February 22, 2016| in Wegner's Writings| by Hal Wegner

Top Ten No. (1) Sequenom, Inc. v. Ariosa Diagnostics, Inc., Supreme Court No. 15A871, remains controversial as a case that could open the door to a merits affirmance and confirmation of the anti-patent rulings in Mayo and Myriad.  To the extent the certioraripetition reprises arguments before the Federal Circuit, certiorari ideally should be denied. See Top Ten Patent Cases (pp. 2-6)(attached).

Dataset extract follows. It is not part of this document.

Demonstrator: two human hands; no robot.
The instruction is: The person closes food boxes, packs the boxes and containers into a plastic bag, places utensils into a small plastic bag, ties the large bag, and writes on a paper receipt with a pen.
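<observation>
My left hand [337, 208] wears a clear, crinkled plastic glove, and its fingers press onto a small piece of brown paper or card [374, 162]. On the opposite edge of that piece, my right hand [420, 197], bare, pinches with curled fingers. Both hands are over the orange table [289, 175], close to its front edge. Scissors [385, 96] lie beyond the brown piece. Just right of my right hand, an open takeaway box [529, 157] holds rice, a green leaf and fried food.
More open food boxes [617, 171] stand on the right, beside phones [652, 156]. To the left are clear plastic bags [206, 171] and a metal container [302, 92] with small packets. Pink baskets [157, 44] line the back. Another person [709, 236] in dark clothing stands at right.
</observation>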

Playing Russian Roulette with the Patent System:  Denial of certiorari would stop the bleeding, denying the possibility of a merits affirmance. Such denial of certiorari would leave only the less formidable obstacle of gaining reconsideration of the issue in Sequenomthrough an en banc proceeding at the Federal Circuit in some future case with different arguments.

In contrast, grant of certiorari would open the door to a merits affirmance that would further cast in stone the negative rulings in Mayo and Myriad.

Save us from our “Friends”, “Animus curiae”:  To the extent the certiorari petition merely reprises the same line of argument as at the Federal Circuit, amici briefing should be withheld at the certiorari stage. Such briefing would merely publicize petitioner’s case and make it more likely that certiorari would be granted.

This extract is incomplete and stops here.